3Rs Stimulus Fund: breast cancer research from the 3D printer

7 years ago

The effects of substances on breast tissue may soon be tested in 3D. That seems to go better than in a flat surface, because reality is also 3D. Majorie van Duursen, toxicologist at IRAS, received a subsidy from the 3R Stimulus Fund to conduct research on this together with colleagues. It can prevent the use of laboratory animals in follow-up research.

What do you aim to accomplish with this research?

We’re aiming to improve the research on the effects of substances on the development of breast cancer. Testing the safety of medicines and chemical substances still requires lots of animal experiments. It’s getting easier to replace the animal experiments with research in a dish with cultured cells, in this case breast cells. We were already working hard to get these “cell models” to better resemble reality, for example by combining cell types so that you get them to interact. However, breast cancer starts in the milk ducts, which you can simulate even better using 3D models. Our model can be part of reproduction studies or cancer research. These studies take time and are expensive, but with our models, you may be able to gather targeted information before you even start follow-up research with animals.

What do these printed shapes look like?

We’ve worked on two designs. One uses direct printing of cells in the cylindrical shape of a milk duct. The other is a mold with a gel containing breast cells. We make a channel that simulates a milk duct. One advantage of both methods is that you know exactly how many cells you’re putting together, so you can predict how they will develop and behave. Thus you have much more control than in an existing lump of tissue. That’s especially important with toxicity tests, because if you’re comparing two substances, you want the test models to be identical. Only then can you know that differences in effect are attributable to the different substances.

Can this approach be used in developing cancer medicines?

Absolutely. Developing medicines requires a lot of steps. With our models, you can demonstrate or rule out an effect early on in the chain of testing. That means that any animal experiments that are necessary can be more targeted, that is, using fewer animals, or those experiments might not even be necessary any more. So our research doesn’t let you replace animal experiments one on one, but you might have better safety assessment using fewer animals in the preclinical testing phase.

How did you end up doing this research?

I mainly work on hormone disruption: how substances affect the balance of hormones and what negative health effects this may have. I’m looking for ways to test these effects as appropriately as possible without using animals. When we wanted to go a step further with our cell models by making milk ducts in 3D, we asked the Biofabrication department of the UMC Utrecht for help. That’s how this relationship came about.

What is the role of the 3Rs Stimulus Fund?

We used the grant to develop prototypes with which we can go to companies and show them we can do this, and it works. It’s this validation step that is often difficult to finance. Companies put very little money into it, because it’s still in the developmental phase. It’s also not attractive for science, because you also have to test substances that do nothing, in order to know if your test doesn’t erroneously show an effect. These kinds of results are
difficult to get financed and published.

Are animals also needed for your research?

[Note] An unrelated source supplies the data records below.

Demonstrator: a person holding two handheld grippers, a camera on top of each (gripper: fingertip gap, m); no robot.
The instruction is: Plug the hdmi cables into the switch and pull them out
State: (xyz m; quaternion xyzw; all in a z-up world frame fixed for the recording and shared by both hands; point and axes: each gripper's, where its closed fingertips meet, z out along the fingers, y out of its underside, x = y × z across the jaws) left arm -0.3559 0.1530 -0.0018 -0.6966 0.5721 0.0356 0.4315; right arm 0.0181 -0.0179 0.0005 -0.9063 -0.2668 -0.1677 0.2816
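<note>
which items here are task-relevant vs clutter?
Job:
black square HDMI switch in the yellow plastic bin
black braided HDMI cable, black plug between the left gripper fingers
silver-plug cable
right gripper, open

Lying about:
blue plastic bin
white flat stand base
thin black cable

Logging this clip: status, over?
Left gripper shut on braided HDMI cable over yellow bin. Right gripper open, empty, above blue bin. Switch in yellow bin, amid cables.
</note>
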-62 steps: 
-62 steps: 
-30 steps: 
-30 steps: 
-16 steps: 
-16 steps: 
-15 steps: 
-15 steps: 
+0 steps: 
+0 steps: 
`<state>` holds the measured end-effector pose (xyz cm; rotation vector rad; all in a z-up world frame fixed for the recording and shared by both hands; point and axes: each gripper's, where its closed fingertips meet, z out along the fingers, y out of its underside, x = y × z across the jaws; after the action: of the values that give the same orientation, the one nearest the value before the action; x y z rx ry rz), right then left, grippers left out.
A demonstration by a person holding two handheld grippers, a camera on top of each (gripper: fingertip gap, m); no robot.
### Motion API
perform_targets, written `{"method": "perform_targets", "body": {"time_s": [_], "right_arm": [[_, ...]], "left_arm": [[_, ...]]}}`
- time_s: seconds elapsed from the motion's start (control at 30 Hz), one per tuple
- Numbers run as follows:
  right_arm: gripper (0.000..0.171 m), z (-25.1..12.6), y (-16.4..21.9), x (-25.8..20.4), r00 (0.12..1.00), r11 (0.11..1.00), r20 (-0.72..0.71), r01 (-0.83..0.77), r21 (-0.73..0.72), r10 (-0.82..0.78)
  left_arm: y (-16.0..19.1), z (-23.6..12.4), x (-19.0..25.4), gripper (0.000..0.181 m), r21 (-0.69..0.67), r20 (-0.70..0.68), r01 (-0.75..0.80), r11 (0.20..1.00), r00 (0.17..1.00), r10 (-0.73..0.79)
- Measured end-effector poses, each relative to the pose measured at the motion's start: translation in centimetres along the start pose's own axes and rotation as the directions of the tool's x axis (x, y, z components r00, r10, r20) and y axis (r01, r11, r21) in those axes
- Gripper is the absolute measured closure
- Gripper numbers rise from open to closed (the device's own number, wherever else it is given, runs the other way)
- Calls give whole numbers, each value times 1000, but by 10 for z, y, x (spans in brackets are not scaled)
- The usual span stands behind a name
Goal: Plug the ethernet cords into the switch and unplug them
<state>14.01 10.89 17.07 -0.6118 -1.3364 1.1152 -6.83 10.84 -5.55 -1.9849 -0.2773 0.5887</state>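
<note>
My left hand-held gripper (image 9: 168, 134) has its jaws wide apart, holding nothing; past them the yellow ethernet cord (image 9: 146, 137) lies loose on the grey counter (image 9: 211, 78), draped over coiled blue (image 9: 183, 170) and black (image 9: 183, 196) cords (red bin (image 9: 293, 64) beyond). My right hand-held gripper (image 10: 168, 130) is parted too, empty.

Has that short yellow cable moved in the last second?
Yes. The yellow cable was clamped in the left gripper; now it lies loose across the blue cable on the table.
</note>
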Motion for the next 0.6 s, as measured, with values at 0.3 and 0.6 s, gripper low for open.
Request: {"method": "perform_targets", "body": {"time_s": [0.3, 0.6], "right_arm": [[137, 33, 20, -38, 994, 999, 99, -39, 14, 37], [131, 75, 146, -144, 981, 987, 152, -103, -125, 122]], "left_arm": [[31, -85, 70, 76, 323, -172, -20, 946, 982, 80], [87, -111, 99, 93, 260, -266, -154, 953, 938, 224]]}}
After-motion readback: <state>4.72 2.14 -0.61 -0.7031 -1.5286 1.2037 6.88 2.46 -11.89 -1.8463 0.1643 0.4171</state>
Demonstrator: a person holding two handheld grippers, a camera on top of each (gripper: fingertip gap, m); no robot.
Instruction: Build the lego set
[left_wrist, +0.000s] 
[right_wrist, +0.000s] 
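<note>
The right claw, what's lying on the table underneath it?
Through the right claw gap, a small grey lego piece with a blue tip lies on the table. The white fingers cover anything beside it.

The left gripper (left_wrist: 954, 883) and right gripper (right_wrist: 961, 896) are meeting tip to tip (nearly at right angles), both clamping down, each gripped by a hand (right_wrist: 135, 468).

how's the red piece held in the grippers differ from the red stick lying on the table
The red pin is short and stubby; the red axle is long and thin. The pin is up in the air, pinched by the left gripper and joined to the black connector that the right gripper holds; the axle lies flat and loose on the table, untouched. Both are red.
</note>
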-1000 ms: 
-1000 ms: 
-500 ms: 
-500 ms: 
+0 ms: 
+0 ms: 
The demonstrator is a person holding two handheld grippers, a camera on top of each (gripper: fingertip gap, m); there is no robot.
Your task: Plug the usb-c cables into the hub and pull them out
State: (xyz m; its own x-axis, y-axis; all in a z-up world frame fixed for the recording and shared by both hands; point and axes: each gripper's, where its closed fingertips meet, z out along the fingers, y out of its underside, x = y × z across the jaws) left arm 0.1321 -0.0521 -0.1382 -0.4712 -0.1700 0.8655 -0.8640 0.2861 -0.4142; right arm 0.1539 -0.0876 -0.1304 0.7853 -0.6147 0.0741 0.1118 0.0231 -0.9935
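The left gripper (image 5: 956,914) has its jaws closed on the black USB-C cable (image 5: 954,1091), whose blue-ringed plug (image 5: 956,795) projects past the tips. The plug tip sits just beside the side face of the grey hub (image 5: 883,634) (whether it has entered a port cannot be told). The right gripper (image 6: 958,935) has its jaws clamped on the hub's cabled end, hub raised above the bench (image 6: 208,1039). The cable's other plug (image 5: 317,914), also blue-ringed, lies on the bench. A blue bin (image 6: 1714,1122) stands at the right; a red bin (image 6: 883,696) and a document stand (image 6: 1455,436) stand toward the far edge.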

No. We use commercially available cell lines and human tissue from the clinic. We can obtain human breast tissue from breast-reduction operations, and sometimes we get dog tissue from operations for breast cancer. I can’t rule out the need for experimental animals for a given phase in the research line, but we try to avoid it as much as possible.

How far are you at the moment?

We have demonstrated that we can make both prototypes. One of them, the method with the mold, turns out to be the most practical. It’s the easiest to make and allows us to maintain long-term cultures[AH1]. The other method, printing the little cylinder, requires advanced equipment. We’re now testing substances using both prototypes. It looks promising – we’re seeing both tumour formation and metastasis.

You’re talking quite openly about this. Isn’t there some close competition?

I see sharing knowledge as my duty to society. We’re doing this research with public money, after all, so we should show the public how it’s being spent. It’s also important that others are able to use our methods, so we talk about them at conferences. That’s how you come into contact with other researchers who are working on more or less the same subject, so you can work together and exchange ideas. And that’s added value for society.